La manière dont ces travaux seront utilisés à l’avenir dépendra « de la manière dont nous, les humains, choisirons d’utiliser ces outils incroyablement puissants, déjà présents dans de nombreux aspects de nos vies ».
Décernés depuis 1901, les prix Nobel récompensent des personnes qui ont œuvré pour « le bien de l’humanité », conformément au souhait de leur créateur, l’inventeur suédois Alfred Nobel.
L’année dernière, le prix Nobel de physique a été décerné à la franco-suédoise Anne L’Huillier, au français Pierre Agostini et à l’austro-hongrois Ferenc Krausz pour leurs recherches sur les flashs lumineux qui ont permis de comprendre les mouvements ultra-rapides des électrons. . dans les atomes et les molécules.
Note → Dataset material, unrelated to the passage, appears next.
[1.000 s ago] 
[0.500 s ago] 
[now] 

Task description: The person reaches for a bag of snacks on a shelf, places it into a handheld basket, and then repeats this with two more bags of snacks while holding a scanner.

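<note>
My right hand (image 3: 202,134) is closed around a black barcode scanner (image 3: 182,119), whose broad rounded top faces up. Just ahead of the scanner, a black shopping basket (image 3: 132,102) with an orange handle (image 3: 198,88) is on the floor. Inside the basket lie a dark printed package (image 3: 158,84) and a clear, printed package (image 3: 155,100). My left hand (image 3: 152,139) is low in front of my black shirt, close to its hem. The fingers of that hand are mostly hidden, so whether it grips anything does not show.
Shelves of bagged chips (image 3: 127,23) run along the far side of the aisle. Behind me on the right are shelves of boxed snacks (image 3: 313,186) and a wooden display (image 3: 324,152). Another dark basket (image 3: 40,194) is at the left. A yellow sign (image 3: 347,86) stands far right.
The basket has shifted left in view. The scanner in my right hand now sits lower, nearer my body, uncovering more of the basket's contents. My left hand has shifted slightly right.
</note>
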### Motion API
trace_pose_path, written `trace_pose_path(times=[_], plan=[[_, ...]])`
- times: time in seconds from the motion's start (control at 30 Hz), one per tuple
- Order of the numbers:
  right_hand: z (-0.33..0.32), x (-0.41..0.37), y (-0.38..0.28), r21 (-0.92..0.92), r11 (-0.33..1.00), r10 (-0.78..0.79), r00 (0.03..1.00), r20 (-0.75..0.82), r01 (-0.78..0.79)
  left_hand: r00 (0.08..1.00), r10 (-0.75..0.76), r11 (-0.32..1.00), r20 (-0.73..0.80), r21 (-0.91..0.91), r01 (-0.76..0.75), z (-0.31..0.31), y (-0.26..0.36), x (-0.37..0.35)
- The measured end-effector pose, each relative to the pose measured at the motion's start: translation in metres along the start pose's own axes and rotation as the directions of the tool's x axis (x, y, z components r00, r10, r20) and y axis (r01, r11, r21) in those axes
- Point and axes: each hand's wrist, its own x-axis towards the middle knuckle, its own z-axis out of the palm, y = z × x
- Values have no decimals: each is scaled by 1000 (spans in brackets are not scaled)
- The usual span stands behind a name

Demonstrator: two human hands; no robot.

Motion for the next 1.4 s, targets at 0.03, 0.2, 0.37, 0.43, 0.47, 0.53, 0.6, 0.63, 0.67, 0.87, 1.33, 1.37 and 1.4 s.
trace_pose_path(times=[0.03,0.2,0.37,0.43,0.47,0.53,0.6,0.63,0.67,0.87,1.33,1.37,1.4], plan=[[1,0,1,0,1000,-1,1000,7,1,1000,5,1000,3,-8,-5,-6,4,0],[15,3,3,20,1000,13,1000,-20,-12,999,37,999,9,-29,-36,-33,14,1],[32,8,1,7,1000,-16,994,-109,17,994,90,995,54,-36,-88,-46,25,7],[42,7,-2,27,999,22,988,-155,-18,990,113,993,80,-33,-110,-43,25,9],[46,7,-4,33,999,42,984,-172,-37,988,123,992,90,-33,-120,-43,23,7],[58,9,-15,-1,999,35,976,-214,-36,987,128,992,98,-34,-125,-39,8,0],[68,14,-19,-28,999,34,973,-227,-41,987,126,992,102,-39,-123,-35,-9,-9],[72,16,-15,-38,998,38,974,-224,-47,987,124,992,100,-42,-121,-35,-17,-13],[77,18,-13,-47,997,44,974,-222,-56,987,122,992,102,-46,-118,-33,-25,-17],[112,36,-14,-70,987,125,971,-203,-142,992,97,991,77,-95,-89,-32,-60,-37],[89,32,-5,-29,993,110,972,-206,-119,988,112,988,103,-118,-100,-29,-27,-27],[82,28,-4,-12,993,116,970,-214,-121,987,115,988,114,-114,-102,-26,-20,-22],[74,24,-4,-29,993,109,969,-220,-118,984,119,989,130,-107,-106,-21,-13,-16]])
Le prix Nobel de chimie sera décerné mercredi, avant le prix Nobel de littérature jeudi et le prix Nobel de la paix vendredi à Oslo. Le prix Nobel d’économie, décerné pour la première fois en 1969, sera décerné lundi 14 octobre.
Le prix Nobel remporte un chèque de onze millions de couronnes suédoises (plus de 970 000 euros).